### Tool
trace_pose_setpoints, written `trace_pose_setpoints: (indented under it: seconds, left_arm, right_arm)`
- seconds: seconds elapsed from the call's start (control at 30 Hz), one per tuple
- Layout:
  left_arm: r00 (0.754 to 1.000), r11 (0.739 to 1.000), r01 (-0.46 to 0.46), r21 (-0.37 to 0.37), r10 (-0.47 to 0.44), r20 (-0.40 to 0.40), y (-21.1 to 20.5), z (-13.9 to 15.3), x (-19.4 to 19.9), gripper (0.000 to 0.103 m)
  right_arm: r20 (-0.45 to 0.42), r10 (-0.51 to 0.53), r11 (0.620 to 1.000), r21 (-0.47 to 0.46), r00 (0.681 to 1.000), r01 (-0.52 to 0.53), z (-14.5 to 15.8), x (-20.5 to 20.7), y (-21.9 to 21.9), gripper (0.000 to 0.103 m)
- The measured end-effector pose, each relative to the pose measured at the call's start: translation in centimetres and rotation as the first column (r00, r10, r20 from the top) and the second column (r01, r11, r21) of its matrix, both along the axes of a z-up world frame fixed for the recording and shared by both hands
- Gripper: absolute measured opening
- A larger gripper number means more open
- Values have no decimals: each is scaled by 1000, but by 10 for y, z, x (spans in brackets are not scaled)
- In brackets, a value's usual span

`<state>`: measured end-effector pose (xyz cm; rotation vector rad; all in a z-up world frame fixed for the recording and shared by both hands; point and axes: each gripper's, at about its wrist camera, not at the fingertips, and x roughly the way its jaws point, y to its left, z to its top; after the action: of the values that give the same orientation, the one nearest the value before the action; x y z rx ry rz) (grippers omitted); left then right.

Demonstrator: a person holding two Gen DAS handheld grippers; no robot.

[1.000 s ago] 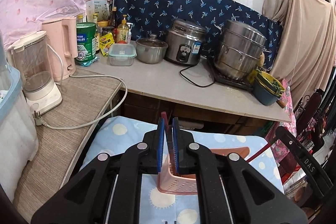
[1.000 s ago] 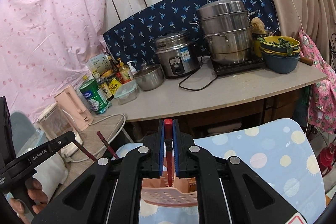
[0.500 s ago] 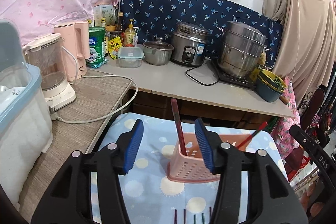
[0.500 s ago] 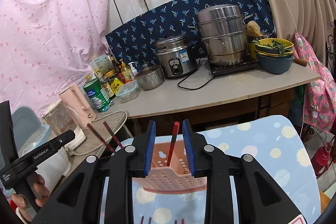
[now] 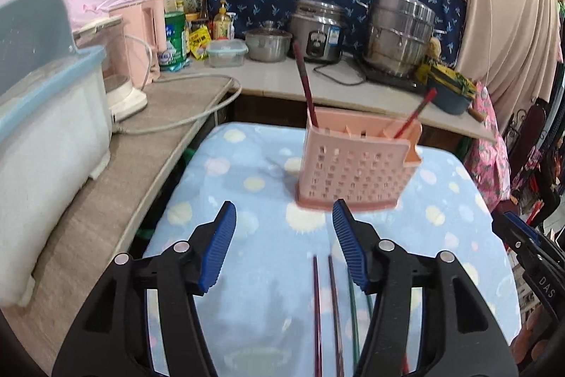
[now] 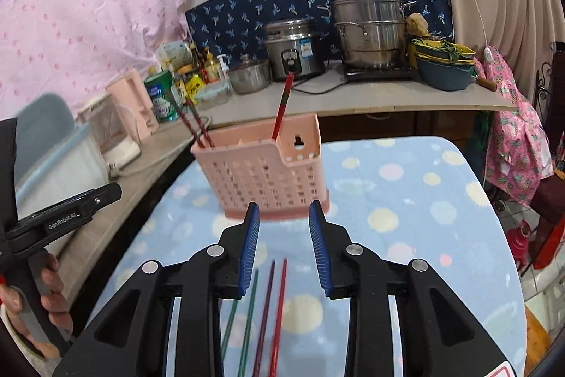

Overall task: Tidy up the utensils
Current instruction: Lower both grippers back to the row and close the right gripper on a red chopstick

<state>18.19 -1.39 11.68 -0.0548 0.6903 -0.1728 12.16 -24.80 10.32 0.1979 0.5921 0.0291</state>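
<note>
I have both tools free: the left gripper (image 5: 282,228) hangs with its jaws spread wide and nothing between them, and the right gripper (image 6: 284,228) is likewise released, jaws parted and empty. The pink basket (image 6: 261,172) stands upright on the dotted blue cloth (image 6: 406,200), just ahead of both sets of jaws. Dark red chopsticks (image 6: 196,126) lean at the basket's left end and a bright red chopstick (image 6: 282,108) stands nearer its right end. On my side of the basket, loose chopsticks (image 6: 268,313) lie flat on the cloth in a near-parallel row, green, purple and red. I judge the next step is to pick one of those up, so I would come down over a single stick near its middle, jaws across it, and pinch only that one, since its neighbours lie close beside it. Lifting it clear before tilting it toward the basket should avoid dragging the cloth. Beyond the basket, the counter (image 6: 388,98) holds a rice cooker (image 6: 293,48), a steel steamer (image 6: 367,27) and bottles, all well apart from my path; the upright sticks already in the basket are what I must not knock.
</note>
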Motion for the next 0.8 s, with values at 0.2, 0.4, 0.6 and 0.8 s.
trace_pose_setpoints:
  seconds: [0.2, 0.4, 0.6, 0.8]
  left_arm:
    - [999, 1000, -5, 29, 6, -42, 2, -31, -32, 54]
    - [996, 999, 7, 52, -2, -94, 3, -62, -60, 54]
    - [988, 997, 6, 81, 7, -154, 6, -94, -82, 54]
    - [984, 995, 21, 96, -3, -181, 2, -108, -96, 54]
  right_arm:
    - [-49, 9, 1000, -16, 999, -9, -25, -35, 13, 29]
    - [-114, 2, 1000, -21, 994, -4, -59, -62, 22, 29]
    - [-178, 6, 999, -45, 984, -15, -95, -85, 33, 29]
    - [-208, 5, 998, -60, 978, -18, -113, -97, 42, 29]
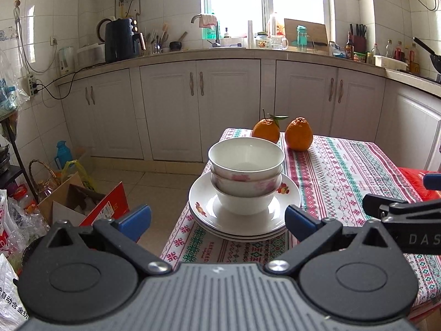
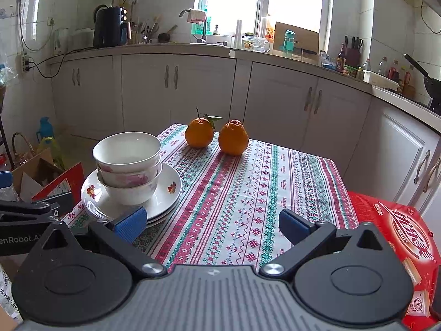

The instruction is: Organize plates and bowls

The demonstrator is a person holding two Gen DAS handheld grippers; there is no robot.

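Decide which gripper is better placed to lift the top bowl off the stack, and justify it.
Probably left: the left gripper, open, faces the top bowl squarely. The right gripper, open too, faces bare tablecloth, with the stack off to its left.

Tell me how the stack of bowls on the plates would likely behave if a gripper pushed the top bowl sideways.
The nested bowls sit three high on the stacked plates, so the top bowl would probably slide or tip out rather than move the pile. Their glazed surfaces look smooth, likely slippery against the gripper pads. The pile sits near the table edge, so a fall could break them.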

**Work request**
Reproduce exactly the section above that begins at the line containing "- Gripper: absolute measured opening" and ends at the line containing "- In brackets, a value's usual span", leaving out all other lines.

**Task solution**
- Gripper: absolute measured opening
- A larger gripper number means more open
- Values have no decimals: each is scaled by 1000, but by 10 for y, z, x (spans in brackets are not scaled)
- In brackets, a value's usual span

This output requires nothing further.